专注于治疗阿尔茨海默病 (AD) 的抗 Aβ 疗法的试验未能取得成功，因此需要考虑其他临床靶点或多靶点方法，我们一直关注的一个靶点就是神经炎症，它越来越被认为是一个关键。我们使用正电子发射断层扫描 (PET) 进行体内成像来评估神经胶质细胞的活性，该活性在 AD 中受到破坏，其中神经炎症，特别是小胶质细胞，我们的同事已经证明，小胶质细胞会诱导星形胶质细胞产生对神经元有毒的 A1 促炎表型。通过与巨噬细胞集落刺激因子 1 受体 (CSF1R) 结合，对小胶质细胞具有特异性。 尸检研究表明，AD 患者脑部 CSF1R 的表达显着增加。商业上可行的 CSF1R PET 显像剂 [18F]JHU12809，用于神经炎症和死后人脑（健康和 AD）的非人类灵长类动物模型，最终我们将使用该试剂来开发解决神经炎症成分的药物。
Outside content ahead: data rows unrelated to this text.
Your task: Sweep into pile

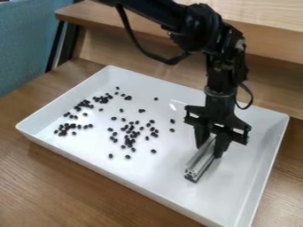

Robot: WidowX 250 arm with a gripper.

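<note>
My gripper (211, 144) hangs over the right half of the white tray (157, 179), pointing down. It is shut on a silver metal bar (201, 158) with a dark underside, held low at the tray floor, its near end toward the tray's front edge. Small dark beans lie to the left of the bar, none touching it. One loose group (130, 135) is scattered around the tray's middle. More beans (83, 105) spread in clusters along the left side, and a few single ones lie between the groups and the bar.
The tray's raised walls surround the beans and bar on a wooden table (71, 186). Behind the tray stands a wooden ledge (266, 40). A blue-grey panel (26, 40) is at the upper left, and a black cable loops from the arm.
</note>
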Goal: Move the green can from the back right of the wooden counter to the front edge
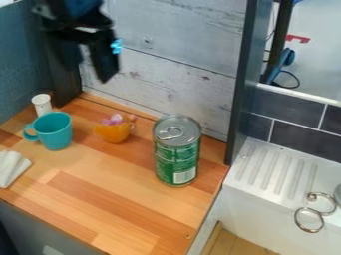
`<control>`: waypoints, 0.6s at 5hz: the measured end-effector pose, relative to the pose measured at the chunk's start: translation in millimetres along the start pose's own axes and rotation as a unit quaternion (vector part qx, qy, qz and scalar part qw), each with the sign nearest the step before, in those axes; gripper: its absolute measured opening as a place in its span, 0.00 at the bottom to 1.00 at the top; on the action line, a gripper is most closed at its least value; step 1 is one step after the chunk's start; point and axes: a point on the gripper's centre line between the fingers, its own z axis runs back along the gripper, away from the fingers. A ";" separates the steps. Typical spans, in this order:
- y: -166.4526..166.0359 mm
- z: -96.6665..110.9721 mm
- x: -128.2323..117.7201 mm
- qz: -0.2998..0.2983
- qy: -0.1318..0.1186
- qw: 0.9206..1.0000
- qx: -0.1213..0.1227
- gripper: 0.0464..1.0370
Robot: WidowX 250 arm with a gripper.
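The black gripper (pixel 85 59) hangs at the upper left, high over the back of the wooden counter, open with a gap between its fingers and nothing held. Below it stand a teal mug (pixel 55 132) with its handle to the left and an orange cup (pixel 113 131) with pinkish-purple pieces on top. A small white cylinder (pixel 42 104) is upright behind the mug. To the right, a tall green can (pixel 176 155) with a silver pull-tab lid stands upright. A folded white cloth (pixel 11 168) lies at the left edge.
A whitewashed plank wall (pixel 160 74) rises behind the wooden counter (pixel 113 199). A dark upright post (pixel 241 89) borders its right side. Beyond are a white ribbed drainboard (pixel 276 172), metal rings (pixel 309 220) and dark tiles (pixel 303 137).
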 end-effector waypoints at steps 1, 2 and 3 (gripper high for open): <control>-18.7 -27.2 24.5 0.007 -0.018 1.000 -0.018 0.96; -33.8 -55.0 44.4 0.025 -0.032 0.999 -0.019 0.96; -37.3 -67.7 60.0 0.035 -0.046 0.998 -0.017 0.96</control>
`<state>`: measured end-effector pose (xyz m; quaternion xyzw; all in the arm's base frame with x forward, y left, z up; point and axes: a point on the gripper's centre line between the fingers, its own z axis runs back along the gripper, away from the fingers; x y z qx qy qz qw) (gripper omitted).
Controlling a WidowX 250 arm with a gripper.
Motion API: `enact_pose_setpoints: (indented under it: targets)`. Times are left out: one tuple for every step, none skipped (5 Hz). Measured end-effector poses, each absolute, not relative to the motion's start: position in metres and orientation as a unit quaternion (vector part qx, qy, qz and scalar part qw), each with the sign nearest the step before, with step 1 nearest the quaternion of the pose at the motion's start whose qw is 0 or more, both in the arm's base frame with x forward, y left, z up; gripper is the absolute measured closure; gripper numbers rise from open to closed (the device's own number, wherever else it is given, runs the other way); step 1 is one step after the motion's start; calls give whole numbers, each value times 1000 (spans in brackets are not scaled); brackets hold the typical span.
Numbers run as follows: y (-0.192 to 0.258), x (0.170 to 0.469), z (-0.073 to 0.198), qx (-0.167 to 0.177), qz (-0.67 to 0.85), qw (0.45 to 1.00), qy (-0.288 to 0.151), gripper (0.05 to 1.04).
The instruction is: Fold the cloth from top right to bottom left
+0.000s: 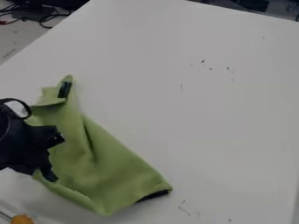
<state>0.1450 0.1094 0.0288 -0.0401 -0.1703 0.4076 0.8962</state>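
My gripper (56, 158) is at the left side of the view, over the left part of the green cloth (114, 168). Its two fingers stand apart, so it is open, and whether it touches the cloth is unclear. The cloth lies rumpled on the table, running from a narrow tip at the upper left down to a corner at the lower right. A dark patch shows near the upper tip and a dark strip along the lower right edge. The gripper and arm hide part of its left side.
The white table (198, 113) extends to the right, with small dark marks on its surface. An orange object (22, 219) sits at the bottom left corner. Dark cables (43, 17) lie beyond the table's upper left edge.
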Motion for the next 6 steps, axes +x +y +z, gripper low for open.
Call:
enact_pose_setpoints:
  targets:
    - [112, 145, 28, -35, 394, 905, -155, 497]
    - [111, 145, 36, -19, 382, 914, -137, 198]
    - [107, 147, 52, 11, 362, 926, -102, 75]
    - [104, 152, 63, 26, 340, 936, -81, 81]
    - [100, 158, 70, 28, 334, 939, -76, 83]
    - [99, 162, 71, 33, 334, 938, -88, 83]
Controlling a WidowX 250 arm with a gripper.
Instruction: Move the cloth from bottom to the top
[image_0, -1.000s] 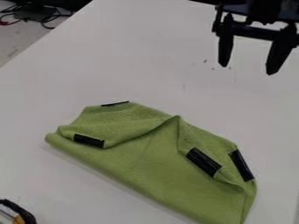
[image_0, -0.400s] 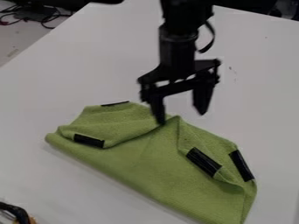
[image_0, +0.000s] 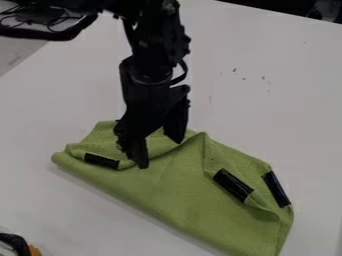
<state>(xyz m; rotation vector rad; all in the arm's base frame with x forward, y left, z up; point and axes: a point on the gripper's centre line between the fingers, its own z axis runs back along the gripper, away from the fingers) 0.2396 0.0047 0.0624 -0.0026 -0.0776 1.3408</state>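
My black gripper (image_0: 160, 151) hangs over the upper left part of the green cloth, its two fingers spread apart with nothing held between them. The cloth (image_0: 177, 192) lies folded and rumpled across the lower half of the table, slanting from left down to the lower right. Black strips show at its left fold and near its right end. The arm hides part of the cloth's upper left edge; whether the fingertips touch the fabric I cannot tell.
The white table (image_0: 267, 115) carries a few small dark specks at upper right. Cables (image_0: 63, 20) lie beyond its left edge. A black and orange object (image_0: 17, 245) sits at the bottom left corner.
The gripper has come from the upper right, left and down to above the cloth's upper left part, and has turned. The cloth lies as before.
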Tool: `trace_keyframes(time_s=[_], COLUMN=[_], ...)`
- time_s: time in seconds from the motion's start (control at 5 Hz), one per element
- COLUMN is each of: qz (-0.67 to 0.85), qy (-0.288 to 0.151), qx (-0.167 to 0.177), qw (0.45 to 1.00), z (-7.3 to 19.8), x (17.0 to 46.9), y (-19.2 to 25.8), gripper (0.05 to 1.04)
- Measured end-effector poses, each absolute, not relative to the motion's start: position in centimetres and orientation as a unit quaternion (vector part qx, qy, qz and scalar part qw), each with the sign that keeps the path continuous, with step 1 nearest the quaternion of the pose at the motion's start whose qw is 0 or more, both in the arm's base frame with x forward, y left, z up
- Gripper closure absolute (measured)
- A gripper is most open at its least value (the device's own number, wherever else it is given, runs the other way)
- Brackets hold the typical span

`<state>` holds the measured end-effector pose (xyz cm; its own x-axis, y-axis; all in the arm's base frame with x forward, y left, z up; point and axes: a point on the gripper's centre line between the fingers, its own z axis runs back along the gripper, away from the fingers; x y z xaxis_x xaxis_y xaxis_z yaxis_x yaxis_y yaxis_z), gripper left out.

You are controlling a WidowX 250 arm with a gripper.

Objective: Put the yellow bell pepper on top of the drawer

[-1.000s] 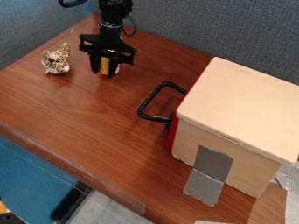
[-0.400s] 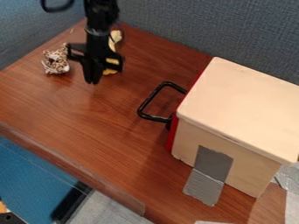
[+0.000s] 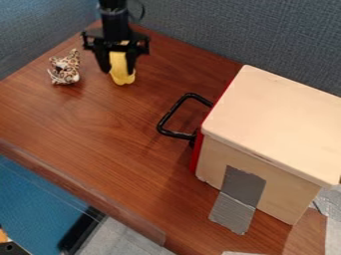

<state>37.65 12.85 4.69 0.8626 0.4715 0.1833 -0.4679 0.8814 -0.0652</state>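
A pale wooden drawer box point(image 3: 273, 119) is set on the right side of the brown desk point(image 3: 100, 129). Its flat top is left uncovered, and its contents are hidden by its walls. Its red front point(image 3: 195, 157) is turned toward the left of the view and is fitted with a black handle point(image 3: 176, 135), by which an open loop is formed over the desk. Grey tape point(image 3: 245, 187) is stuck to the near side of the box and is run down onto the desk.

The yellow bell pepper point(image 3: 122, 76) is seen at the far left part of the desk, well apart from the box and not on top of it. The end effector point(image 3: 118, 72) is pointed downward there, its two fingers spread, with the pepper seen between them and its rounded end exposed below. Whether the pepper is touched by either finger cannot be told.

A spotted toy point(image 3: 65, 68) is placed near the pepper, on its left in the view. The desk is backed by grey fabric panels point(image 3: 200, 30).
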Motion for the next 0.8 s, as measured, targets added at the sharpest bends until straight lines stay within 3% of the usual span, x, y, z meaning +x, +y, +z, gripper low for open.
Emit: trace_keyframes(time_s=[0.2, 0.8], qz=[0.285, 0.318], qy=[-0.122, -0.101], qx=[-0.008, 0.039], qw=[0.951, 0.942], z=[5.9, 4.4], x=[39.4, 41.9], y=[13.4, 14.0], gripper=[0.084, 0.083])
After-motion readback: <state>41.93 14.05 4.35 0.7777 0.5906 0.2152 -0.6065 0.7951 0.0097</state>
广告。 作为验证的第一步，拟议的成像项目致力于测量神经炎症条件下狒狒大脑内 CSF1R 的可用性和分布（目标 1），我们将采用分级方法完成 [18F]JHU12809 的临床前研究，包括评估。放射代谢物的分析和剂量测定估计的计算（目标 2）、放射合成的优化和自动化（目标 3）以及 CSF1R 密度的测定死后健康和 AD 大脑（目标 4）。我们已经获得了 eIND 所需的毒理学研究的独立资金。该项目完成后，我们将验证一种针对 CSF1R 的 18F 标记放射性示踪剂，它越来越被认为是一种特定标记。大脑内的小胶质细胞，准备应用于 AD 和迄今为止尚未在人类受试者中直接和非侵入性研究的潜在其他疾病。值得注意的是，[18F]JHU12809，即测试文章。拟议的研究比我们最近的领先研究 [11C]CPPC 更具体。[18F]JHU12809 的物理半衰期较长，将通过学术和行业合作实现广泛的翻译和传播。